A little King with big ideas.
In New Little King’s Story by Konami on PlayStation Vita, you take the role of King Corobo who witnesses the annihilation of his kingdom and, with the help of his closest troops, sets out on a mission to reclaim this fallen land and rescue the seven kidnapped princesses, returning them to safety. The beautifully rich opening scene sets you up for a journey of collecting your troops together and slaying monsters while expanding your kingdom in order to achieve a productive assembly of troops who will help you towards a successful quest.
During the beginning of the game, you’re given quite an in-depth tutorial on how to expand your kingdom and what is required of yourself and your troops. King Corobo requires a number of followers to help him construct a selection of buildings in which his followers can be assigned to various tasks. This can be in the form of becoming a farmer and soldier, among other trades. Once you’ve decided which trade each of your followers will take on, it’s simply a matter of throwing them inside the chosen building. For instance, if you wish your followers to become hard working farmers, you touch a button to fling them towards the building and they will enter it and reappear wearing a farming straw hat. The hard working farmers specialize in digging up small cracks that appear in the land, created by the hot springs. In the early days, you’ll also need to create some grunt soldiers. These guys are specialists in fighting and will cling to monsters to beat them up, but they are terribly bad at digging.
Once you’ve assigned your followers to the various trades available early in the game, you will be ready to start digging and clearing the Kingdom of monsters. King Corobo can engage in combat alongside his troops, attacking using the X button, but there is the danger of a counter attack dealing some unwanted damage.
As you progress through the game, more buildings will become available and your followers can be assigned to different tasks. Things may start with basic farmers and soldiers, but before long you will be assigning your followers in roles such as carpenters, who can build stairs or bridges allowing you to move forward into previously inaccessible areas, lumberjacks, who specialize in cutting down trees and removing tree trunks, and even mighty Knights.
Collecting up your followers and using them to charge and retreat is one of the first few basics you learn within the game. Tapping the square button allows you to make the royal guards charge and then simply using the circle button to retreat. You have to keep an eye on each of your followers health level and if their health reaches zero, they are unable to fight and are then released from the royal guard. However, during the course of your game, there is a chance to build a hospital and this allows your citizens who are unable to fight to stay in hospital to recover, for a small fee of course.
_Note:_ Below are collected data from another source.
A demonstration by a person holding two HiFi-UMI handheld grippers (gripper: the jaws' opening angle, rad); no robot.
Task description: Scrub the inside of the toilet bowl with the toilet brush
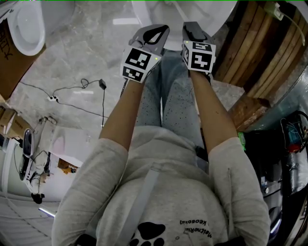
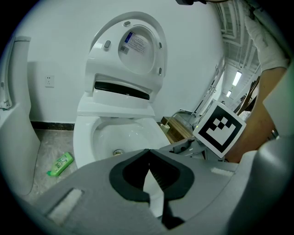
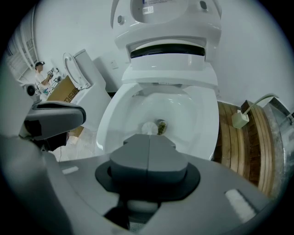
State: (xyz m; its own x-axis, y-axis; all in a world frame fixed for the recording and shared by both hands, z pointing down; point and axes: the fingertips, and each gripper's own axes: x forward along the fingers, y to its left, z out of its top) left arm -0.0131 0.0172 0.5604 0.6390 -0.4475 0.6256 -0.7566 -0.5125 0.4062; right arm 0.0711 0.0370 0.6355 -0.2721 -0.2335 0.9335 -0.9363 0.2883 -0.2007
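Observation:
The white toilet [image 2: 115, 108] stands just ahead with lid and seat raised. Its open bowl [image 3: 183, 108] has a dark smear by the drain [image 3: 159, 127]. No toilet brush shows in any view. My left gripper [image 2: 148, 153] is shut, its curved tips touching, with nothing held. It hovers before the bowl's front rim. My right gripper [image 3: 148, 142] is shut too, pads pressed flat together and empty, aimed down into the bowl. In the head view both grippers, left [image 1: 161, 29] and right [image 1: 190, 26], are held side by side at arm's length below the toilet [image 1: 202, 12].
A green bottle [image 2: 59, 164] lies on the floor left of the toilet. Wooden boards [image 3: 243, 142] with a white plug [image 3: 240, 119] lie to the right. A second toilet [image 3: 85, 87] and a cardboard box [image 3: 62, 92] stand left. A cable [image 1: 91, 91] crosses the floor.

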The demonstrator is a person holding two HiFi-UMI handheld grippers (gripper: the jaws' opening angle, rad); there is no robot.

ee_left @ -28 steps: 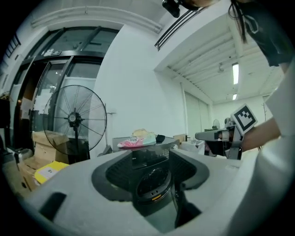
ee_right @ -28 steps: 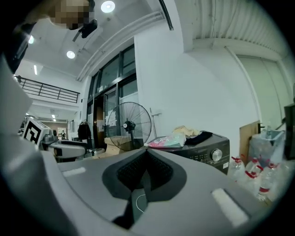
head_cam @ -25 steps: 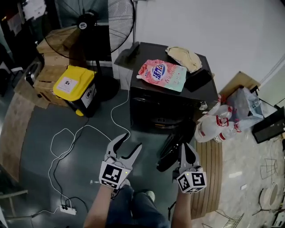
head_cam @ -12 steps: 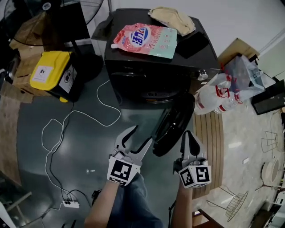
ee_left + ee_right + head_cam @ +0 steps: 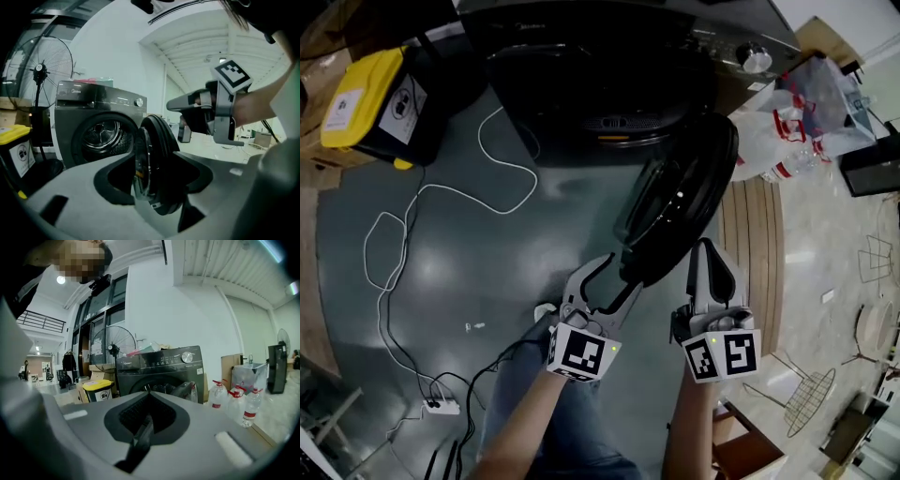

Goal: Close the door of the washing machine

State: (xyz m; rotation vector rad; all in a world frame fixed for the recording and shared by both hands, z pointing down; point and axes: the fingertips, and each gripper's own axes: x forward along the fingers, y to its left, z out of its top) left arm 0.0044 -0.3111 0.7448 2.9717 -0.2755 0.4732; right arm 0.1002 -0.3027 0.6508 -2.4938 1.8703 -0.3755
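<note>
The dark washing machine [image 5: 609, 66] stands at the top of the head view with its round door [image 5: 680, 202] swung open toward me. My left gripper [image 5: 607, 281] is open, and its jaws straddle the door's near edge. In the left gripper view the door [image 5: 157, 145] stands edge-on between the open gripper [image 5: 150, 176] fingers, with the drum opening [image 5: 101, 136] behind. My right gripper [image 5: 711, 248] is shut and empty, just right of the door's outer face. The right gripper [image 5: 149, 394] view shows the machine front [image 5: 159, 364] beyond the closed jaws.
A yellow bin [image 5: 366, 94] stands left of the machine. A white cable [image 5: 441, 202] loops over the grey floor to a power strip [image 5: 441, 405]. Water bottles and plastic bags [image 5: 787, 141] sit right of the machine, by a wooden board [image 5: 752, 272]. A fan [image 5: 112, 348] stands behind.
The head view has dropped closer to the machine. Both grippers have moved forward to the open door, and the left gripper's open jaws now sit around the door's edge.
</note>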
During the game, letters and quests will be posted to a suggestion box by the citizens of your village. Depending on whether you want to take the main storyline or focus your attention on the side quests is up to you, but generally speaking if you want to move forward in the story, I would suggest doing the side quests at a later date. It is quite easy to get tied up with the side quests and forget about the main story altogether.
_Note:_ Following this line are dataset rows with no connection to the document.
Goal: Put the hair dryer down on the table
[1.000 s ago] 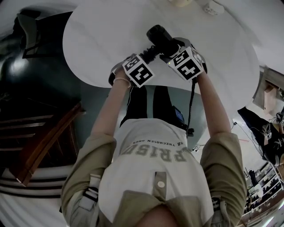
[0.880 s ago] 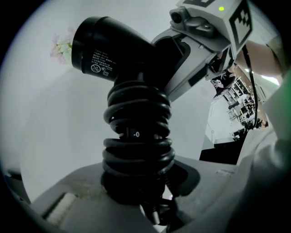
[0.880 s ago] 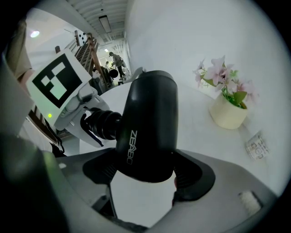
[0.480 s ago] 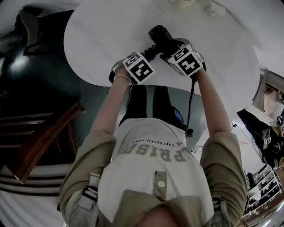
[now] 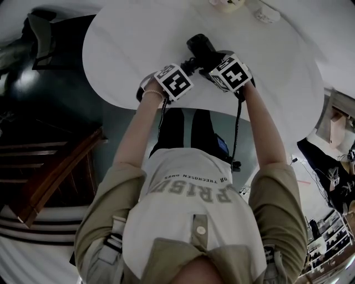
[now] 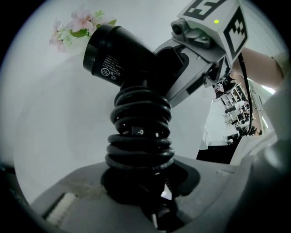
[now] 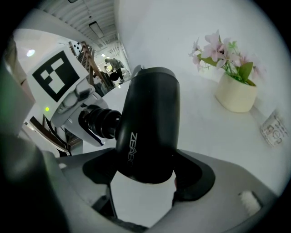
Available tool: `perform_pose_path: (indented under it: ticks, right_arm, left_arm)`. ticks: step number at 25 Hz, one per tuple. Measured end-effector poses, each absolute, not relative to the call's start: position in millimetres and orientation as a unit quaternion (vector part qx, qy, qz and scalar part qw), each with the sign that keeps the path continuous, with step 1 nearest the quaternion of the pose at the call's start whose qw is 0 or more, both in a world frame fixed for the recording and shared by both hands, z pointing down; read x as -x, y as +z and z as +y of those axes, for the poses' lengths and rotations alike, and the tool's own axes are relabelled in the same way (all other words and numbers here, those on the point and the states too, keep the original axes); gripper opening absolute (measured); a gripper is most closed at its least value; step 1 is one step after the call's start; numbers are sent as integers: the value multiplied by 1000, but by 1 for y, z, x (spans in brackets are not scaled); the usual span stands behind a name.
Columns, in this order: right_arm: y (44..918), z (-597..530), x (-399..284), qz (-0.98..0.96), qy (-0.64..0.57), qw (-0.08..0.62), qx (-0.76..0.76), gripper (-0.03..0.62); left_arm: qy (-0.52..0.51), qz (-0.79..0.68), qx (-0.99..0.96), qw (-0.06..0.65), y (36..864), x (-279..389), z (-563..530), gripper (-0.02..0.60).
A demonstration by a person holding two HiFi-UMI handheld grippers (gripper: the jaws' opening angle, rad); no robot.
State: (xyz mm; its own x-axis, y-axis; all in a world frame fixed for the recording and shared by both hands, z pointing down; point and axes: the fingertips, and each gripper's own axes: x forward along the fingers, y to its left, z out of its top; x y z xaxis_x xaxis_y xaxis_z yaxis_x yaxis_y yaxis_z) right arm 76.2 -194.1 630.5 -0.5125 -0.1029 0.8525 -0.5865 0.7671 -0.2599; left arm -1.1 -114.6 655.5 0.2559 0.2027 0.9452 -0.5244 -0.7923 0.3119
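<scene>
Head view shows you nearly still: left gripper [image 5: 187, 69] clamps the cord-wrapped handle of the black plastic hair dryer [image 5: 201, 46], right gripper [image 5: 209, 62] its barrel; lowering onto the round white table [image 5: 127, 50] remains.

A wide bare stretch of the white table [image 5: 122, 50] is seen left of the hair dryer [image 5: 201, 47] and under it. The far edge is taken up by a flower pot [image 7: 234, 95] and a small white thing [image 5: 267, 12] beside it, both well apart from the dryer.
</scene>
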Motion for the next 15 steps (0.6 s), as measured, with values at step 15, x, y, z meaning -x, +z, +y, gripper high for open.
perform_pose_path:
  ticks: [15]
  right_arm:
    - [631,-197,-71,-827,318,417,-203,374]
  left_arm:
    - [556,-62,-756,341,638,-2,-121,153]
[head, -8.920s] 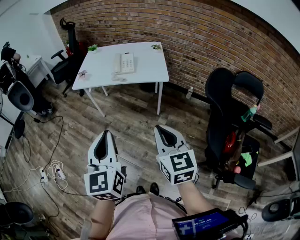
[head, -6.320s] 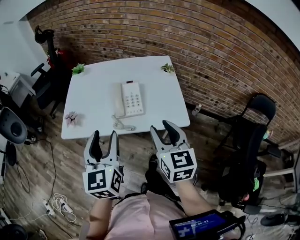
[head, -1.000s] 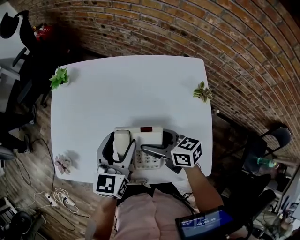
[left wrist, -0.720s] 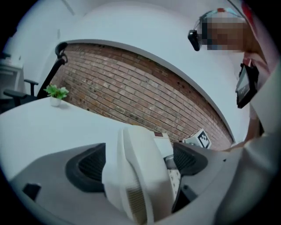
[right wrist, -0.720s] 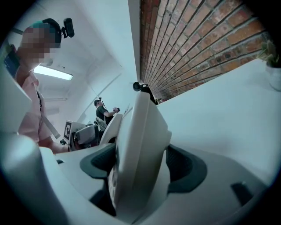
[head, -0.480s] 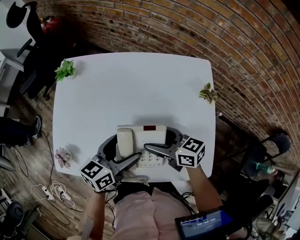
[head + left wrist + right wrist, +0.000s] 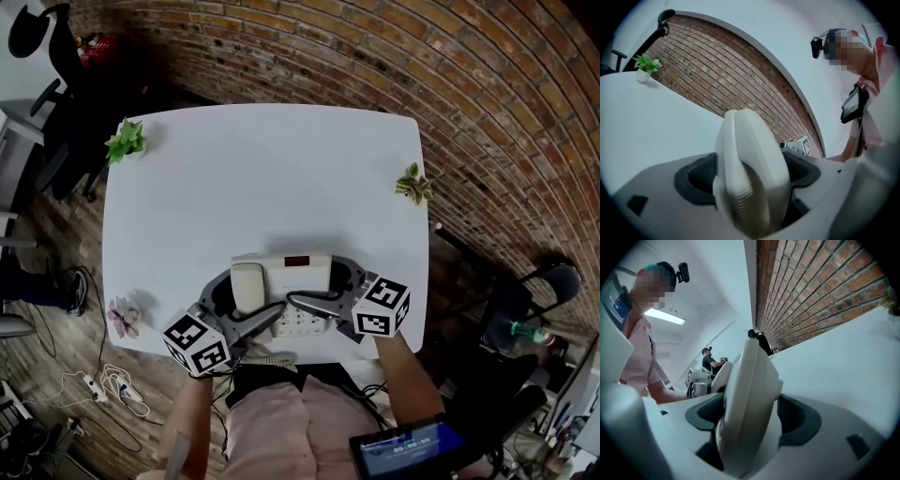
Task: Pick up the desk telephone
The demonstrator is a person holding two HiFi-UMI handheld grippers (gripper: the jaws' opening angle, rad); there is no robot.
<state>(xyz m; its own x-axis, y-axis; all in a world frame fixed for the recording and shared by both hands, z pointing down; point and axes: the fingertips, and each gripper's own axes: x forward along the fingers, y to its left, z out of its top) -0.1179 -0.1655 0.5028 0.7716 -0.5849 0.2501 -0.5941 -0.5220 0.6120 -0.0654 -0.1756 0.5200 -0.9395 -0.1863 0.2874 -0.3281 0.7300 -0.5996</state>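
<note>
Cream plastic carries the whole job here. The desk telephone (image 7: 298,267) sits at 6 o'clock on the white bench (image 7: 234,169), close to its near edge. The left gripper (image 7: 752,187) comes in from 7 o'clock, and its jaws are closing on the handset (image 7: 246,284), which fills the gap between the pads. The right gripper (image 7: 750,423), from 5 o'clock, pinches the telephone's right edge. My worry is that the handset only rests in its cradle. A lift could pull it free and leave the telephone hanging from one pinched edge. It could then pivot, slip out and go over the bench edge, dragging the coiled cord (image 7: 267,356).
</note>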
The game has a mini map which allows you to easily see the areas of your Kingdom, including the areas which need to be unlocked using the skills of your followers. The red circles on the map highlight where monsters are lurking and a cross will tell you where you can set your followers down to dig up cracks and discover treasure.
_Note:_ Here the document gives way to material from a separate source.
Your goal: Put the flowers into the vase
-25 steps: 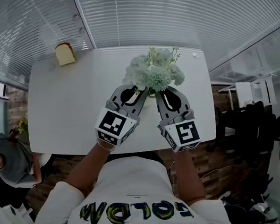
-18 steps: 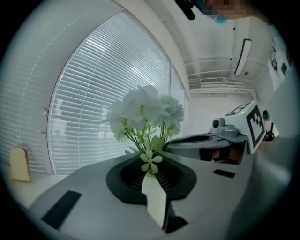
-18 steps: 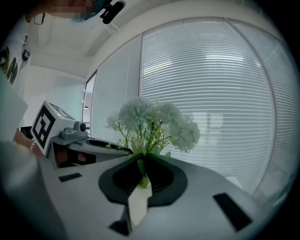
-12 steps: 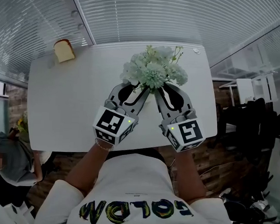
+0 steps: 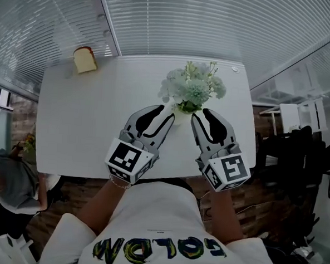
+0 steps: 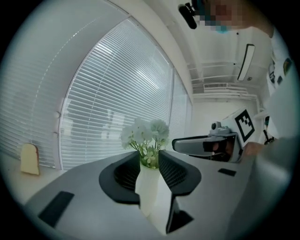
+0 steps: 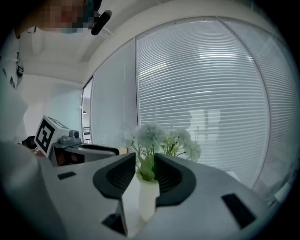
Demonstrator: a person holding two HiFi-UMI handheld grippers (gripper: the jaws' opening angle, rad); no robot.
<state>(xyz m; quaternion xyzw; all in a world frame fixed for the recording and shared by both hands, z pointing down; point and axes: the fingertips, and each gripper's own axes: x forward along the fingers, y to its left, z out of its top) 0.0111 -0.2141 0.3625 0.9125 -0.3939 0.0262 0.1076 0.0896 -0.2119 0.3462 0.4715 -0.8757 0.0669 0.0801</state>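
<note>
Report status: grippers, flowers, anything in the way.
Left gripper, right gripper: jaws just opening, nothing gripped. Flowers stand in vase on table. Nothing in the way.

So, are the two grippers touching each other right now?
Apart. The head view shows a strip of bare table between the left gripper and the right gripper.

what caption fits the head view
Flowers in the vase on the table; left claw and right claw, just opened, empty beside it

Vase [image 6: 149, 185] foot hidden behind jaws in both gripper views, under flowers [image 5: 193, 87] in head view. Speck [image 5: 234, 68]: too small to tell.
</note>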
The tutorial takes some time to get into and some players may be a little put off from embarking further on this adventure. However, once you’ve worked through the basics, you’ll find yourself building and battling away for hours at a time. As the world opens up, you will have the opportunity to explore outside of your Kingdom, slowly building up your minions and expanding your village. The monsters you encounter are strange looking, such as the Turnip-head creatures from early in the game, and destroying them will give you some much needed gold. You will also spend some time talking with the locals residing in your Kingdom.
New Little King’s Story offers a nice storyline and graphically looks stunning, inviting the player to spend lengthy gaming sessions on this handheld version of the original Wii game. However, the Vita features were not used to their best and the game didn’t always feel as intuitive as I would have liked. Many times, I felt a little lost trying to figure out what my next objective was and having to constantly remind myself where and what everyone was doing.
As soon as you begin the game, you’re invited into the fantasy world of King Corobo and his ever faithful followers by upbeat music and charming visuals. The world is filled with colorful characters and enjoyable gameplay. New Little King’s Story has made a good transition to portable gaming. It may not tick all the boxes, but provides a good deal of entertainment and a positive experience on the Vita.